End of Section 5 — Multi-Cluster & On-Prem. Continue to Platform Engineering to explore the next layer of the cloud-native stack.

Pause and predict: a platform lead says “we already bought Tanzu” but cannot name whether the estate runs Supervisor workload clusters, a standalone TKG management cluster, or imported clusters in Tanzu Mission Control. Which three questions do you ask first, and why does the answer change your day-two runbook? Ask (1) where cluster lifecycle APIs live—Supervisor namespace, standalone management cluster, or external—(2) which component owns fleet policy versus application GitOps, and (3) which Broadcom bundle entitles upgrades and support.
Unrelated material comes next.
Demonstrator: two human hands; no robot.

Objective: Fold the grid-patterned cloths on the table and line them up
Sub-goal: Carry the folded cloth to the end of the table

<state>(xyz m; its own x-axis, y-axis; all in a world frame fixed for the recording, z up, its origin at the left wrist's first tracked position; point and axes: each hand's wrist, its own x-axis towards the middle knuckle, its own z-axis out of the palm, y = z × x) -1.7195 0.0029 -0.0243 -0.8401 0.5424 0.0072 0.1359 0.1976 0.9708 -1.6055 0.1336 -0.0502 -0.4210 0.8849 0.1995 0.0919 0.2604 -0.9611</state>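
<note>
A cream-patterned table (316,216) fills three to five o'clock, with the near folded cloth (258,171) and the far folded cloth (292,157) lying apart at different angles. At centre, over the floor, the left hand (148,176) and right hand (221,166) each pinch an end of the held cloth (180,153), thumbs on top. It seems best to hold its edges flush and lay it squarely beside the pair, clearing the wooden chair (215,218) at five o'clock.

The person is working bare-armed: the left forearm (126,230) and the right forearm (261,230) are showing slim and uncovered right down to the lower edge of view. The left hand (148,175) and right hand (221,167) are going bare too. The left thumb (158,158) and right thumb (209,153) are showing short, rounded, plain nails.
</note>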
Without those boundaries, incident response mixes vCenter tasks, Cluster API objects, and SaaS inventory that do not share the same source of truth.

You are ready to continue when you can sketch TKG management versus workload clusters, Supervisor versus standalone lifecycle, and where TAP sits relative to cluster creation. You should be able to explain why Tanzu Community Edition is historical context only, and summarize how Broadcom subscription packaging affects a net-new Kubernetes buyer differently from an existing VCF customer.